Sabato 7 febbraio Federico Buffa arriva a Pesaro con Otto infinito. Vita e morte di Mamba, lo spettacolo teatrale dedicato a una delle leggende assolute dello sport mondiale: Kobe Bryant. L’appuntamento è all’Auditorium Scavolini, tappa significativa di un tour che attraversa le principali basketball cities italiane.
Con Otto infinito, Buffa torna alla sua prima grande passione, il basket, costruendo un racconto che va ben oltre la cronaca sportiva. Al centro non c’è soltanto il campione dei Los Angeles Lakers, ma l’uomo dietro il mito: l’ossessione per il miglioramento continuo, la disciplina estrema, la fame di conoscenza e quella capacità rara di ispirare generazioni dentro e fuori dal campo.
Lo spettacolo, prodotto da Imarts con la regia di Maria Elisabetta Marelli e la direzione musicale di Alessandro Nidi, si muove sul terreno della narrazione teatrale, intrecciando parole, musica e immagini. Buffa accompagna il pubblico in un viaggio che attraversa l’infanzia europea di Bryant, il suo legame profondo con l’Italia, la costruzione della “Mamba Mentality” e il lascito umano e sportivo di un atleta che ha ridefinito il concetto stesso di successo.

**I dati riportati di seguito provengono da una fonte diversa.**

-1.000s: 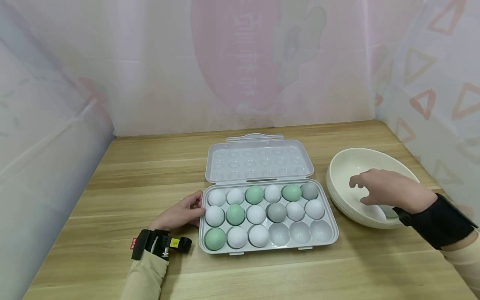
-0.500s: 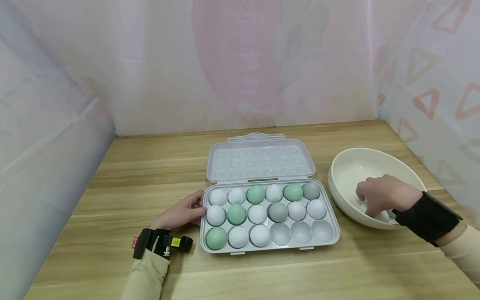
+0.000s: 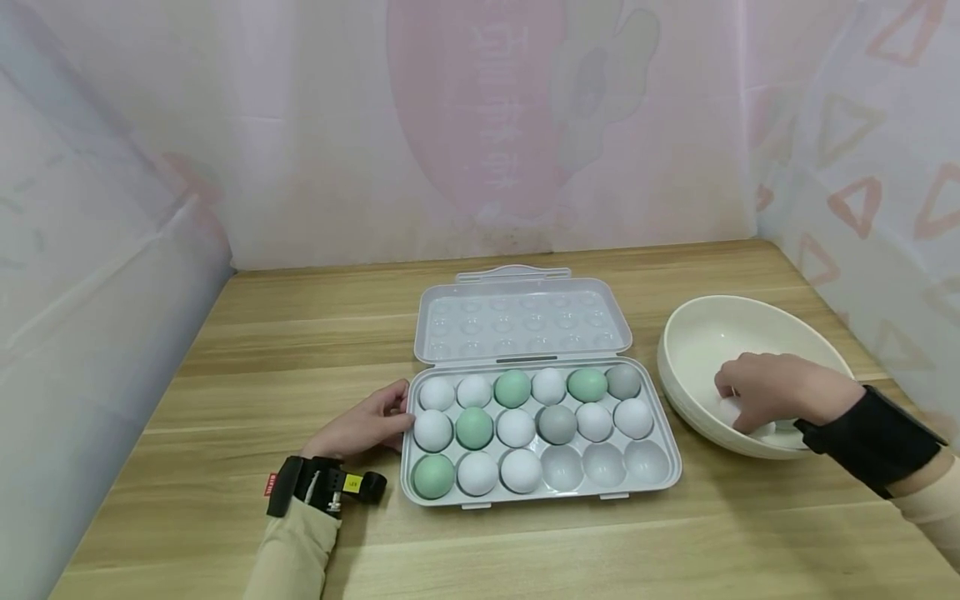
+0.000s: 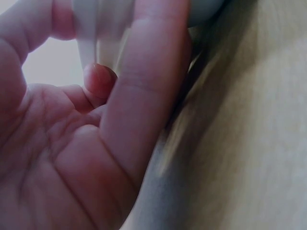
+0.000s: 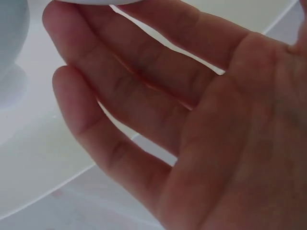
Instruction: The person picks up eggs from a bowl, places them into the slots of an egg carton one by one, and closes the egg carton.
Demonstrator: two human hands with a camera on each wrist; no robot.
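Observation:
A pale grey plastic egg box (image 3: 540,492) lies open on the table, holding white, green and grey eggs. Three cups at the right of its front row hold no egg. My left hand (image 3: 360,429) grips the box's left edge, thumb at the rim; the left wrist view has its fingers (image 4: 144,72) around the box wall (image 4: 86,28). Inside the cream bowl (image 3: 697,333), my right hand (image 3: 787,387) pinches a white egg (image 3: 729,409) between thumb and fingers. Only a sliver of that egg shows at the top of the right wrist view, above the fingertips (image 5: 62,19).
Behind the tray, the box's clear dimpled lid (image 3: 521,321) lies folded back. Another egg (image 5: 9,33) sits in the bowl beside the right hand. Printed cloth walls (image 3: 315,167) enclose the wooden table (image 3: 315,333) at the back and sides.
My right hand has lowered from above the bowl's inside to the eggs and closed its fingers on a white one. The left hand keeps its grip on the egg box.

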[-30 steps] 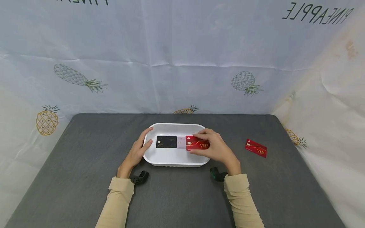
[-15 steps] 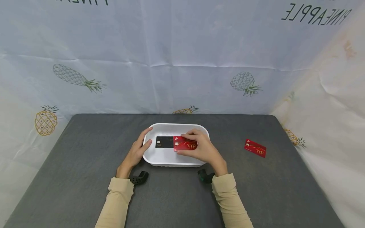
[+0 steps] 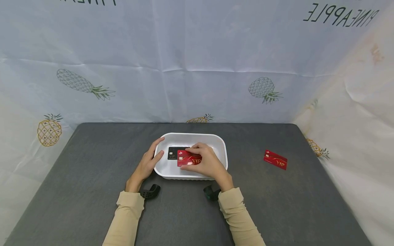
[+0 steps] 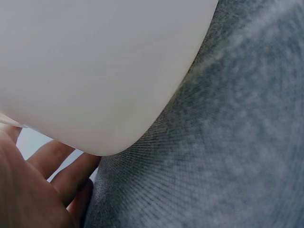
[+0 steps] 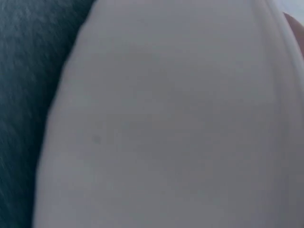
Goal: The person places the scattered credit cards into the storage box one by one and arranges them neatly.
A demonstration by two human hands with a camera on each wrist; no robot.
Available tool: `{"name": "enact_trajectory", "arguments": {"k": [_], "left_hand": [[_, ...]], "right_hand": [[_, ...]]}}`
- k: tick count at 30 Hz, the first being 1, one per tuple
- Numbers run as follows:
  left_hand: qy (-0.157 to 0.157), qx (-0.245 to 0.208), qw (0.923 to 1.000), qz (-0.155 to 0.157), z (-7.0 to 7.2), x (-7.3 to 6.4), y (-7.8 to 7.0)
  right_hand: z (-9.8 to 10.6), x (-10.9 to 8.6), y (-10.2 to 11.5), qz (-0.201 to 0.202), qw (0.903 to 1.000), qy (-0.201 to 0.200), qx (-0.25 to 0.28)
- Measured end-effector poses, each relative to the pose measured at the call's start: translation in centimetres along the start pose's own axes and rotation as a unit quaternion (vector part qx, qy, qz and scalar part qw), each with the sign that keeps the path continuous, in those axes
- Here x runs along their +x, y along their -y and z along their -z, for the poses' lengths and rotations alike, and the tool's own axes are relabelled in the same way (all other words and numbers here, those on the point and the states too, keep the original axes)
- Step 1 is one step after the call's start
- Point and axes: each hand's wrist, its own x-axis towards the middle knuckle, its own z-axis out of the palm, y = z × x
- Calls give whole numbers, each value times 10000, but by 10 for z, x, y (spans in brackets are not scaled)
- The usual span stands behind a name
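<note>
My right hand pinches a red VIP card by its right part, thumb on the near edge and fingers on the far edge, over the white plastic tray. A black VIP card lies inside the tray, its lower right part covered by the red one. My left hand holds the tray's left end, with the thumb over the rim and the fingers along the outside. In the left wrist view, the fingers show beyond the tray wall. The right wrist view shows mostly the tray's side.
Another red VIP card lies at a slant on the dark grey table, right of the tray. A pale cloth with pineapple prints hangs behind the table. Black wrist-worn devices sit at both wrists.
My right hand has carried the red card leftward and slightly nearer, from the tray's right side to over the black card. A pale lilac card seen earlier is now hidden. My left hand stays put.
</note>
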Motion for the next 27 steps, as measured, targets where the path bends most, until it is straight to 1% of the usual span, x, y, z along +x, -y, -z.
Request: {"name": "enact_trajectory", "arguments": {"k": [6,14,20,27], "left_hand": [[41,3,10000,82,-1,0,0],[60,-27,10000,-13,0,0,2],[44,11,10000,-8,0,0,2],[37,41,10000,-41,0,0,1]], "right_hand": [[-13,4,3,-117,9998,129,-36],[-24,10,4,-5,9998,179,-73],[-30,14,6,32,9995,296,-80],[-35,19,7,-194,9979,589,165]]}}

A rendere l’esperienza ancora più immersiva contribuisce l’impianto sonoro dal vivo, con Alessandro Nidi al pianoforte affiancato da Sebastiano Nidi alle percussioni e Filippo Nidi al trombone, oltre a un apparato visivo evocativo curato da Francesco Poroli, con post-produzione e animazione di Mattia Galione. Luci e immagini diventano parte integrante del racconto, trasformando il palco in uno spazio emotivo in cui memoria e immaginazione si fondono.
Nel suo modo di raccontare, Buffa riesce ancora una volta a umanizzare l’eroe sportivo, mettendo in luce le fragilità, le cadute e le contraddizioni che hanno accompagnato il percorso di Bryant. È proprio in questo equilibrio tra grandezza e vulnerabilità che Otto infinito trova la sua forza, proponendosi non solo come omaggio a un campione, ma come riflessione sui valori universali dello sport e della vita: il sacrificio, la responsabilità, la ricerca incessante di senso.
Lo spettacolo inizia alle ore 21. I biglietti sono disponibili presso il circuito Vivaticket, la biglietteria dell’Auditorium Scavolini il giorno dello spettacolo e attraverso i canali del Teatro Sperimentale e AMAT.